Рембрандт. «Урок анатомии доктора Тульпа». Холст, масло.

57

– Тебе легче?

Сожженный пошевелился:

– В чем-то – да.

– А чем тогда кончилось?

Он уже не был под водой своей боли. Медленно всплывал обратно. То поднимался, то слегка погружался, приоткрыв рот.

– Мы поднялись на второй этаж. – Он пошевелил губами.

Она поняла, что он хочет пить. Вода боли не утоляла жажды, наоборот. Его губы были сухими и горячими. Она налила воды и вернулась в комнату.

– Еще? – спросила, когда вся вода из чашки перешла в Сожженного.

Он не услышал ее вопроса. Он был там.

Ничего особенного, говорил он. Обычный зал. Холодно. Он слегка поежился. Несколько бетонных… как назвать? Да, вроде столов. К столам подведены шланги. Мы подошли. На столе лежала женщина. Утопленница, судя по виду. В ней и возились. Мы сказали, откуда мы. Отнеслись к нам дружелюбно. «Не боитесь?» «Живых надо бояться», – ответил Немец. «Правильно», – сказал врач, продолжая работу. Был узбеком; ходил, прихрамывая.
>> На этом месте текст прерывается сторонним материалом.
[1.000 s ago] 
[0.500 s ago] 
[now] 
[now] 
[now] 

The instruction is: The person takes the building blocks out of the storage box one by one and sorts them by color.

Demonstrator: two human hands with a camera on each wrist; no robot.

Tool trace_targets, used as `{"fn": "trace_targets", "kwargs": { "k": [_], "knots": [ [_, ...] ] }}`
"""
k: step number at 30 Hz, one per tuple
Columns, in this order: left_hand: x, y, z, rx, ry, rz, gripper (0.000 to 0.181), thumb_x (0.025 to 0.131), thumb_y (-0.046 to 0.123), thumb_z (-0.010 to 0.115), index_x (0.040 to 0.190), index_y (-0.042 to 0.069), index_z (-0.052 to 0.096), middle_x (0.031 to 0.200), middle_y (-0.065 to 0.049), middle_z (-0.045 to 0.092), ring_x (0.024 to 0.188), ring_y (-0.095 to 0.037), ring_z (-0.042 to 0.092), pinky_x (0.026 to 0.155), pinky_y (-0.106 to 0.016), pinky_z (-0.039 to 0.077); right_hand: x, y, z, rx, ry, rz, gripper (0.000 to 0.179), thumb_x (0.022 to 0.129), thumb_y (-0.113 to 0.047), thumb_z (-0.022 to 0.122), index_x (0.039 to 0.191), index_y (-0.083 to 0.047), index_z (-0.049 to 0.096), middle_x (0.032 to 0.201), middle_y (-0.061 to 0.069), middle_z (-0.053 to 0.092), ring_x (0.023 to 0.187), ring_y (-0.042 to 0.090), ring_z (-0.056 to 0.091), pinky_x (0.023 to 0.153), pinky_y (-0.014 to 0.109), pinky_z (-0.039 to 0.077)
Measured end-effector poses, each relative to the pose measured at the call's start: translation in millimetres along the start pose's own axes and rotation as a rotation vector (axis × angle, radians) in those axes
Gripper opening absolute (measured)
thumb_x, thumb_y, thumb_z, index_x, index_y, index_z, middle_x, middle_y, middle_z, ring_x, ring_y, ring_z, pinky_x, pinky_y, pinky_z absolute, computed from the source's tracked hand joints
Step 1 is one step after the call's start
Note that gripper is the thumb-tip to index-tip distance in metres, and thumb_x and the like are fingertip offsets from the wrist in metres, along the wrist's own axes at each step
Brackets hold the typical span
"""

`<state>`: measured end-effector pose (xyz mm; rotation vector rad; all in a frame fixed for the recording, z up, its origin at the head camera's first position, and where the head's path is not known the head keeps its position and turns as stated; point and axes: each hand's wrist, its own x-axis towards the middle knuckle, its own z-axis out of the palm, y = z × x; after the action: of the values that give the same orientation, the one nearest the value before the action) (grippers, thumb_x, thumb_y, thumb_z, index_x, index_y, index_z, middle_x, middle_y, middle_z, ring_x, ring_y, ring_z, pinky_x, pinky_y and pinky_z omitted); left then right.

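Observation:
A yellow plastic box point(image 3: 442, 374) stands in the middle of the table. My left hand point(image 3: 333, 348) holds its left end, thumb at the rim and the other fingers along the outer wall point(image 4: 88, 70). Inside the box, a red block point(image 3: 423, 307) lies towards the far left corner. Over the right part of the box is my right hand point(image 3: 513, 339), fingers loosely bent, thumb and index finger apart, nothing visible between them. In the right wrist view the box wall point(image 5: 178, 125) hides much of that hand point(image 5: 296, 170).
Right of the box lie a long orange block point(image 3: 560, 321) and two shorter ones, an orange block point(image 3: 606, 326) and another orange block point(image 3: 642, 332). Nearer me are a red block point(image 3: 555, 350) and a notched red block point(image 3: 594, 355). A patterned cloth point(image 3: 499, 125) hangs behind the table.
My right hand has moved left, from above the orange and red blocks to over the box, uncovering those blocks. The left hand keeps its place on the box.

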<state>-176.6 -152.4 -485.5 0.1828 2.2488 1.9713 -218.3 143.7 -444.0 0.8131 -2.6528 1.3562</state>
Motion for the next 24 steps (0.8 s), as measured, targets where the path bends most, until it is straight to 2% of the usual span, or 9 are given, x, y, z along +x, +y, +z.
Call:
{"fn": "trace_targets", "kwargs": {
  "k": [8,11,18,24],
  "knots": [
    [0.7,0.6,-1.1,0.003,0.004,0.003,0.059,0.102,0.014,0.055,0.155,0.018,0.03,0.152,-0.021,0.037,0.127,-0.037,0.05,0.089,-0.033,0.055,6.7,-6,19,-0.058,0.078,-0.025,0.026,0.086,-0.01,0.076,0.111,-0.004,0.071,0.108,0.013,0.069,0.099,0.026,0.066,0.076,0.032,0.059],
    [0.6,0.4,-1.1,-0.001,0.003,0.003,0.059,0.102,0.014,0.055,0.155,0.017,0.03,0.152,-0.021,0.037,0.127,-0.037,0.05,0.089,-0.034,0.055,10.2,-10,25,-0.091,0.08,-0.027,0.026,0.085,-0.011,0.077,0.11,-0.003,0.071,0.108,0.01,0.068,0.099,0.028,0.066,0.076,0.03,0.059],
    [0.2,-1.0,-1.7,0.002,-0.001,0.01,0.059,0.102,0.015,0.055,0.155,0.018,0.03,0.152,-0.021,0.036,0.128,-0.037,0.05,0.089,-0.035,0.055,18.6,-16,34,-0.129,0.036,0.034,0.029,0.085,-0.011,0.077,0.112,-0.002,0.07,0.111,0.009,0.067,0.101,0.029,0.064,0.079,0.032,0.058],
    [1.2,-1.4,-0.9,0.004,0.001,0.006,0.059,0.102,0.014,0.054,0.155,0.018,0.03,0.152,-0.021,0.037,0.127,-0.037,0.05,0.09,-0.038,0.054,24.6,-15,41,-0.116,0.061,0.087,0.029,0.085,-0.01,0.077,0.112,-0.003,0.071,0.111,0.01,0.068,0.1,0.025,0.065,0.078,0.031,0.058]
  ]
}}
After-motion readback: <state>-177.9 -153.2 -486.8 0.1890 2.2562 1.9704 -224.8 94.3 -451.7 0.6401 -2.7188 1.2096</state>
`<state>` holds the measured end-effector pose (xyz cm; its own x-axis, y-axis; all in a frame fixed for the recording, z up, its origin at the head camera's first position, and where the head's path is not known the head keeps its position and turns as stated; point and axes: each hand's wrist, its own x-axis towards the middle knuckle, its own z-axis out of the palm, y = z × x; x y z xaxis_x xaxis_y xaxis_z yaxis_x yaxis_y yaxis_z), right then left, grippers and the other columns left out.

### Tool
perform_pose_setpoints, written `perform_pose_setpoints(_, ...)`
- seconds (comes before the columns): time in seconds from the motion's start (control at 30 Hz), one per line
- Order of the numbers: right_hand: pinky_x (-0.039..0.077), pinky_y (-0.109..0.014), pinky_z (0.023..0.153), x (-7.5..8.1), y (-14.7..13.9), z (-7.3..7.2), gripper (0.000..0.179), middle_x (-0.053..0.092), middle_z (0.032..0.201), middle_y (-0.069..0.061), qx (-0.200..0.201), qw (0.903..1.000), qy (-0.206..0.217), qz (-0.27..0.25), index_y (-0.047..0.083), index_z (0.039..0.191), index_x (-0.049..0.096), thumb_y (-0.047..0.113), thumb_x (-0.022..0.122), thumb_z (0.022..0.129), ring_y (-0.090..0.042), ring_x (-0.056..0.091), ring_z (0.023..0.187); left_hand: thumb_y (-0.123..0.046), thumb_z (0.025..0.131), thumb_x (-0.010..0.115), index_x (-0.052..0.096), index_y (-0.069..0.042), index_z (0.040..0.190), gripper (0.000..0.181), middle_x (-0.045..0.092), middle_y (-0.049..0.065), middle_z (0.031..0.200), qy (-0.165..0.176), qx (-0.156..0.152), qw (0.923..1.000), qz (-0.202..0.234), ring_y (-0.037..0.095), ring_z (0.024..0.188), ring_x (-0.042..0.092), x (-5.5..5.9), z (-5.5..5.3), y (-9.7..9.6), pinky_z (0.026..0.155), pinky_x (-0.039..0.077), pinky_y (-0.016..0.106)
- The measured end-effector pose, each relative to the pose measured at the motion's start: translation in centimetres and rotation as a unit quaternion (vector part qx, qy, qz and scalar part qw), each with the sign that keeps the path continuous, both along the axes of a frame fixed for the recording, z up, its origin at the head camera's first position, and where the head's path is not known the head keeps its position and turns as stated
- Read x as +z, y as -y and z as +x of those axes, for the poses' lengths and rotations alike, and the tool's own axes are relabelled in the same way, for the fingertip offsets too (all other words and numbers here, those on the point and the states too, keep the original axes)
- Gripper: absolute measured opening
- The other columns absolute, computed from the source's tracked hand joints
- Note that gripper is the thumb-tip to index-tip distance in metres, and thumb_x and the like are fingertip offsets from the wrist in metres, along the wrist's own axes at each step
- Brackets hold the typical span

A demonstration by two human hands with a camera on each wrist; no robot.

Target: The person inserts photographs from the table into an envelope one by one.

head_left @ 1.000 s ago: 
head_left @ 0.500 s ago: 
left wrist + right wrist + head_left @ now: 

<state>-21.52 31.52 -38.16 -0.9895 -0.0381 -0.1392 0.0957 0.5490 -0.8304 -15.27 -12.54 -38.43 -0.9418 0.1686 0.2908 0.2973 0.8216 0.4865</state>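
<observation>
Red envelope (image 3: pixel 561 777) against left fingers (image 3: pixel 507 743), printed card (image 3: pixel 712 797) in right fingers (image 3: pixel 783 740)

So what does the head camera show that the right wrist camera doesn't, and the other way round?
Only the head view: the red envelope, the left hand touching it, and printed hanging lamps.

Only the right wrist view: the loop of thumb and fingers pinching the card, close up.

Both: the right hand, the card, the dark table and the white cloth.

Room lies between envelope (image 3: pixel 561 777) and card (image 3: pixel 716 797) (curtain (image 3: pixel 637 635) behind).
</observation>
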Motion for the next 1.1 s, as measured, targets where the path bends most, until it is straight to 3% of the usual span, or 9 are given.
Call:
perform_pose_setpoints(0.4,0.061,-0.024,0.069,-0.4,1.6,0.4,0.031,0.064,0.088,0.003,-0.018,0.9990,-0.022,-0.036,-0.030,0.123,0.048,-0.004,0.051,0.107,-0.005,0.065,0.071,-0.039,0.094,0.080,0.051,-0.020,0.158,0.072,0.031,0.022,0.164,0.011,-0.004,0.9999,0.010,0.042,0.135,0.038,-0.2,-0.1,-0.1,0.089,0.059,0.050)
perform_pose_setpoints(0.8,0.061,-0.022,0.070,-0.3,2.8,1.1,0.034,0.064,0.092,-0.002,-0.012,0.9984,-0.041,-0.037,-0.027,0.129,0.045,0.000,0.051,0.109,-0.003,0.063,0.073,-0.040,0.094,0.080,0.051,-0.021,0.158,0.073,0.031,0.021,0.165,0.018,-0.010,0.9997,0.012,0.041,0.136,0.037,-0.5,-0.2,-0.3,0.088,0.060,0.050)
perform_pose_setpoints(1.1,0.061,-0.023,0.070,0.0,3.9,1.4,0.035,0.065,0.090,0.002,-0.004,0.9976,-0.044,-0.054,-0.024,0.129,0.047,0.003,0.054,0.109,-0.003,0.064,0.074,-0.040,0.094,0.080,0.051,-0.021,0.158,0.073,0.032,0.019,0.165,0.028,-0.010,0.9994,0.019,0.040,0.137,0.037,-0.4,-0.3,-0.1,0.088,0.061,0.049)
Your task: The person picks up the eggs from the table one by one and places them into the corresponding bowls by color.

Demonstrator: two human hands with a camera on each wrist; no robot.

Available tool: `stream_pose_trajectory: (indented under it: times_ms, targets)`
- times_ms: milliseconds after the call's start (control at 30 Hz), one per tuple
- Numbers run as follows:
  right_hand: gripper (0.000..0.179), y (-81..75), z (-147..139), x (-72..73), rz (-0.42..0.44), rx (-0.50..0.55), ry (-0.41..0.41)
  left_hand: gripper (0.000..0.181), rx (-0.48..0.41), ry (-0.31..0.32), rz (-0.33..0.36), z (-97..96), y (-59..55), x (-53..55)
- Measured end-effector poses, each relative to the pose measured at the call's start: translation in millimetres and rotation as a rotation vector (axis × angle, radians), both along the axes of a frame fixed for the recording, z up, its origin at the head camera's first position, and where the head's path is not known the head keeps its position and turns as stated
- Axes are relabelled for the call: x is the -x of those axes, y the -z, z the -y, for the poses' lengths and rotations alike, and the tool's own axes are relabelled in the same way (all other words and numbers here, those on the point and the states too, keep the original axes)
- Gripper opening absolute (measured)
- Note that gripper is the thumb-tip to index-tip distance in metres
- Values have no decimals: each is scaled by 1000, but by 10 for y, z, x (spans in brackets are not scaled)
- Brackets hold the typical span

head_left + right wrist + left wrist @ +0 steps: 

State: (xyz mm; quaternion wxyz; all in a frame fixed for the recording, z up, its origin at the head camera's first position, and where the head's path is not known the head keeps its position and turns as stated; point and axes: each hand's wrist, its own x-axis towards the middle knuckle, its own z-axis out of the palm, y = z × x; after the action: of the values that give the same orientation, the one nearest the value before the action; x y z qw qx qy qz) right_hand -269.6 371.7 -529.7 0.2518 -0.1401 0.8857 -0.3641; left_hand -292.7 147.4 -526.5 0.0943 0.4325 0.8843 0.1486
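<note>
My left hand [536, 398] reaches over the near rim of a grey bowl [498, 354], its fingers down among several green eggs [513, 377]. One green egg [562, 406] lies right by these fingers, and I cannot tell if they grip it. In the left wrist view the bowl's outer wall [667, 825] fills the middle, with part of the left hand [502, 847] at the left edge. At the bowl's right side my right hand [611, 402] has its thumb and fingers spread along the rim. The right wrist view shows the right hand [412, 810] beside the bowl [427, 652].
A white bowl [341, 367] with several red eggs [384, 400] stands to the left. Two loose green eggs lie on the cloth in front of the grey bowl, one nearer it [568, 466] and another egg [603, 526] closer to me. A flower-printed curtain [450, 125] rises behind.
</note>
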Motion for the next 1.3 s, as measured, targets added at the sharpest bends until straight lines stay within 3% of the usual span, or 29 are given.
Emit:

Ребята потом говорили, чудеса творил.

– Оживлял?

– Почти. Туда же знаешь каких привозят? У некоторых не тела уже, месиво. А родственникам их нужно вернуть… красивыми. Немец потом рассказывал… Девчонку одну привезли, грузовиком сбило. Полголовы почти нет, глаз болтается. А этот, хромой, из нее просто куколку сделал. Так и сказал. Просто куколку.

Она захотела встать и выйти из этого разговора. На кухню, во двор. Погладить собак.

А Сожженный всё шевелил ртом и рассказывал. О том, как они стояли возле стола. Как врач начал пилить со скрипом грудину. Как один из них, боровских, сказал: «Ладно, ребя, сбегаю покурю». Больше его там не видели… Да, еще забыл сказать: стук печатной машинки. Сбоку столик, за ним молодая женщина яркой, даже резкой восточной красоты. Судмедэксперты ей говорят, что они там… она всё это печатает в протокол. И стрекот печатной машинки на весь зал. Тук. Тук. Деловитый тихий стрекот.

Когда они вышли, шло уже к вечеру. Громыхали трамваи. Кто-то предложил зависнуть в пивнушке. Сожженный помотал головой. Постоял, пиная пыль. И зашел в церковь. Долго, как ему показалось, был там, долго глядел на людей. Ставивших свечи, молившихся. Все они были живы. И живы как-то иначе, чем люди на улице, в транспорте, на базаре. Чем его летние друзья, сидевшие, наверно, в пивной. Иначе, чем он сам.